Text of Section Operative October 1, 2013, Through January 1, 2028

41171.5. Offers in compromise. (a) Beginning on January 1, 2007, the director of the department, or their delegates, may compromise any final surcharge liability.

(b) For purposes of this section, "a final surcharge liability" means any final surcharge liability arising under Part 20 (commencing with Section 41001), or related interest, additions to the surcharge, penalties, or other amounts assessed under this part.

(c) (1) Offers in compromise shall be considered only for liabilities that were generated from a business that has been discontinued or transferred, where the surcharge payer making the offer no longer has a controlling interest or association with the transferred business or has a controlling interest or association with a similar type of business as the transferred or discontinued business.

(2) Notwithstanding paragraph (1), a qualified final surcharge liability may be compromised regardless of whether the business has been discontinued or transferred or whether the surcharge payer has a controlling interest or association with a similar type of business as the transferred or discontinued business. All other provisions of this section that apply to a final surcharge liability shall also apply to a qualified final surcharge liability, and a compromise shall not be made under this subdivision unless all other requirements of this section are met. For purposes of this subdivision, a "qualified final surcharge liability" means either of the following:

(A) That part of a final surcharge liability, including related interest, additions to the surcharge, penalties, or other amounts assessed under this part, arising from a transaction or transactions in which the department finds no evidence that the service supplier collected the surcharge from the service user or other person and which was determined against the service supplier under Article 3 (commencing with Section 41070), Article 4 (commencing with Section 41080), or Article 5 (commencing with Section 41085) of Chapter 4.

(B) That part of a final surcharge liability, including related interest, additions to the surcharge, penalties, or other amounts assessed under this part, determined under Article 3 (commencing with Section 41070), Article 4 (commencing with Section 41080), and Article 5 (commencing with Section 41085) of Chapter 4 against a service user who is a consumer that is not required to register with the department under Article 3 (commencing with Section 41040) of Chapter 2.
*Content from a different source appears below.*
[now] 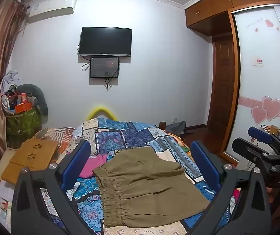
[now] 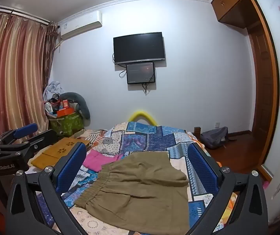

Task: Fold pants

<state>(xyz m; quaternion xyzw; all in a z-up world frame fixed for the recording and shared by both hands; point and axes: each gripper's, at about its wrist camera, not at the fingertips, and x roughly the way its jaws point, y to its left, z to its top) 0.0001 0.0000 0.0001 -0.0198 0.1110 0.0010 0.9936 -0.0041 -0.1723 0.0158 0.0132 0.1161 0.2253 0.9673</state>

(3) A qualified final surcharge liability may not be compromised with any of the following:

(A) A surcharge payer who previously received a compromise under paragraph (2) for a liability, or a part thereof, arising from a transaction or transactions that are substantially similar to the transaction or transactions attributable to the liability for which the surcharge payer is making the offer.

(B) A business that was transferred by a surcharge payer who previously received a compromise under paragraph (2) and who has a controlling interest or association with the transferred business, when the liability for which the offer is made is attributable to a transaction or transactions substantially similar to the transaction or transactions for which the surcharge payer's liability was previously compromised.

(C) A business in which a surcharge payer who previously received a compromise under paragraph (2) has a controlling interest or association with a similar type of business for which the surcharge payer received the compromise, when the liability of the business making the offer arose from a transaction or transactions substantially similar to the transaction or transactions for which the surcharge payer's liability was previously compromised.

(d) The department may, in its discretion, enter into a written agreement that permits the surcharge payer to pay the compromise in installments for a period not exceeding one year. The agreement may provide that such installments shall be paid by electronic funds transfers or any other means to facilitate the payment of each installment.

(e) A surcharge payer that has received a compromise under paragraph (2) of subdivision (c) may be required to enter into any collateral agreement that is deemed necessary for the protection of the interests of the state. A collateral agreement may include a provision that allows the department to reestablish the liability, or any portion thereof, if the surcharge payer has sufficient annual income during the succeeding five-year period. The department shall establish criteria for determining "sufficient annual income" for purposes of this subdivision.

(f) A surcharge payer that has received a compromise under paragraph (2) of subdivision (c) shall file and pay by the due date all subsequently required emergency telephone users surcharge returns for a five-year period from the date the liability is compromised, or until the surcharge payer is no longer required to file emergency telephone users surcharge returns, whichever period is earlier.

(g) Offers in compromise shall not be considered where the surcharge payer has been convicted of felony tax evasion under this part during the liability period.

(h) For amounts to be compromised under this section, the following conditions shall exist:

(1) The surcharge payer shall establish that:

(A) The amount offered in payment is the most that can be expected to be paid or collected from the surcharge payer's present assets or income.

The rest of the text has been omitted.